EXERCISE REQUIREMENTS.
Your copy should hold only the lines from the one with "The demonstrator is" to the one with "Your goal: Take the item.", both included, each exactly as it stands below, with no pictures.

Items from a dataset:

════════════════════

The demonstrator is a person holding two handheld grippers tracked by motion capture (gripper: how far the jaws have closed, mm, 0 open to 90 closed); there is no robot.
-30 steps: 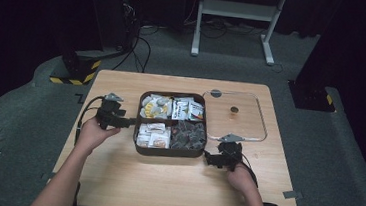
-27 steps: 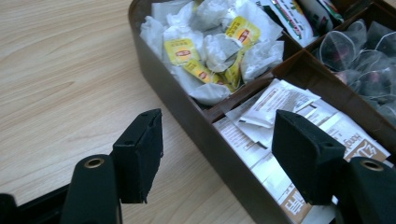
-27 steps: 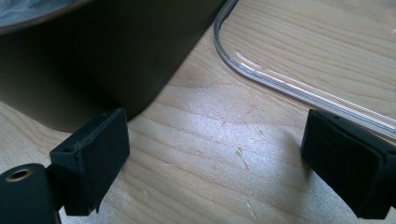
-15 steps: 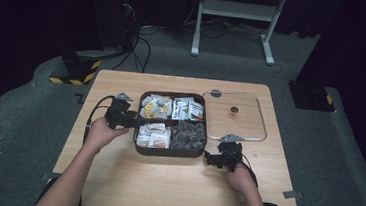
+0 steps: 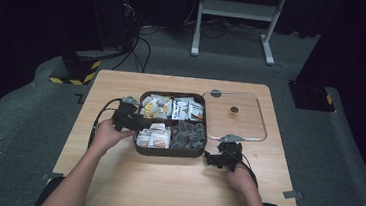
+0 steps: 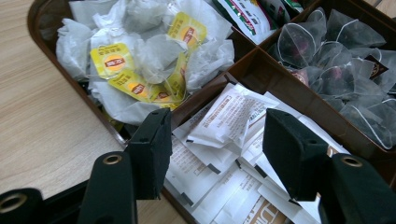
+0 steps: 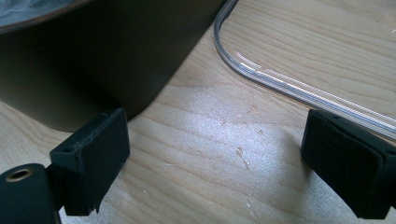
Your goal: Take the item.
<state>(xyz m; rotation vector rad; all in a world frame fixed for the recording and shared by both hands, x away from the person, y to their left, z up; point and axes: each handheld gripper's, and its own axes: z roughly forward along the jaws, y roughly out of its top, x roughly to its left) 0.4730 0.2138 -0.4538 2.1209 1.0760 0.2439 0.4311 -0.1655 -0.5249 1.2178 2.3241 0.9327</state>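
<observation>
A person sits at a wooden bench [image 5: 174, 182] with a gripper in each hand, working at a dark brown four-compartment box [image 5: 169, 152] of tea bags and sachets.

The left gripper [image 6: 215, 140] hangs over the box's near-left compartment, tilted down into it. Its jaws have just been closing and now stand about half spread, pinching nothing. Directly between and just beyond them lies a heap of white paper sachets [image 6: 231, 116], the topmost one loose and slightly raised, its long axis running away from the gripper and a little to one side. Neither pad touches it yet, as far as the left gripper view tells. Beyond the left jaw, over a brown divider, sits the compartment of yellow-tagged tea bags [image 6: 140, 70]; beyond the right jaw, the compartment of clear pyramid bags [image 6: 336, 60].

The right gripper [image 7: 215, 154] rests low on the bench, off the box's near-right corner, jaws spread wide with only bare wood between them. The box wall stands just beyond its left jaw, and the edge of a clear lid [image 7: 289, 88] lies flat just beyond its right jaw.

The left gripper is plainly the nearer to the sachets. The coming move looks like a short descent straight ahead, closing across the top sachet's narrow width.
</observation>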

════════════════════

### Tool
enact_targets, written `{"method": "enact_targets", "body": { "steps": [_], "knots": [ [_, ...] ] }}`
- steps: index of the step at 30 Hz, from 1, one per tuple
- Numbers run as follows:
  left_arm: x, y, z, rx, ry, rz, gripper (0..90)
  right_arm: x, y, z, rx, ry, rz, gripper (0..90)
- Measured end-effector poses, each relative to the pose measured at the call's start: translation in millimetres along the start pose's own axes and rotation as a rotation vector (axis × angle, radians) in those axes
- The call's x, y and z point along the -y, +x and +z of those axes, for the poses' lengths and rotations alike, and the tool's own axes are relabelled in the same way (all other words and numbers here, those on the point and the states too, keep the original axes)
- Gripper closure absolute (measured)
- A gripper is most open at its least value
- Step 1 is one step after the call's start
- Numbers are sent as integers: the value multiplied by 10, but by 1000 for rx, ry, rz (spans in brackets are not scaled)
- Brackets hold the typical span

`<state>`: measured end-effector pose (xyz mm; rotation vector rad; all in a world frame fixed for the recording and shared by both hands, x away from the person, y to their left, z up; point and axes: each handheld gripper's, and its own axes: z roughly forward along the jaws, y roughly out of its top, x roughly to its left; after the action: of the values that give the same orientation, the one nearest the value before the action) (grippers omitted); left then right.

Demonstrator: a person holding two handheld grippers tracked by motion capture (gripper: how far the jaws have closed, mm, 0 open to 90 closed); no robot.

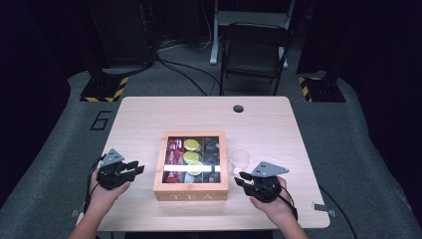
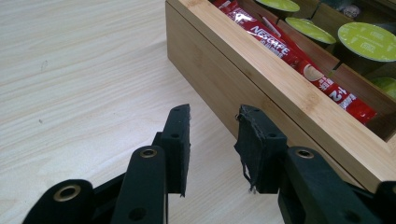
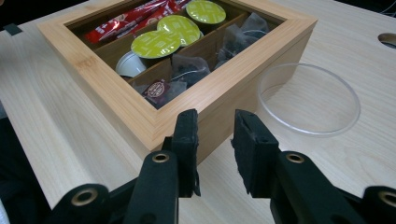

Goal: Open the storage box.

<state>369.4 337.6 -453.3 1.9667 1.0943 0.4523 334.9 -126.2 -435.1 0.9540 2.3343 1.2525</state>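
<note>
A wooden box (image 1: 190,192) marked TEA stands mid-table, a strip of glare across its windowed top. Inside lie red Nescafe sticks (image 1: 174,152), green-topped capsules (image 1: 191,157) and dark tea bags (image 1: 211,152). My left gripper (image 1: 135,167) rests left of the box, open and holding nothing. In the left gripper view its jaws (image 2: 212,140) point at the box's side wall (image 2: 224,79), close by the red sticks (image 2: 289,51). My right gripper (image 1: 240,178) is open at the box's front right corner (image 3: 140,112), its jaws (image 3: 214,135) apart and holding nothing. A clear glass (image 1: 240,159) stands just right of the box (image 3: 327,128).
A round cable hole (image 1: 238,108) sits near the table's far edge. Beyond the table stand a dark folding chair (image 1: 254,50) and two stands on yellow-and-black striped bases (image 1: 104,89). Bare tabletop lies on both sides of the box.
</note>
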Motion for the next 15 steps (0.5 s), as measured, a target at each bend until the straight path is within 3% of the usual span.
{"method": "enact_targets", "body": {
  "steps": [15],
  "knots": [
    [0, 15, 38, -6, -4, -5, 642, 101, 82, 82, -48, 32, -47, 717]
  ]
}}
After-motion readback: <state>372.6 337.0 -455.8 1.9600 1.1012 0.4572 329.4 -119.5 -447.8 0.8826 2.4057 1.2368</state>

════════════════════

TASK RESPONSE.
The demonstrator is a person holding two handheld grippers tracked by motion capture (gripper: how far the jaws have closed, mm, 0 open to 90 closed); there is no robot.
-30 steps: 
-27 steps: 
-27 steps: 
-15 steps: 
+0 steps: 
+0 steps: 
+0 steps: 
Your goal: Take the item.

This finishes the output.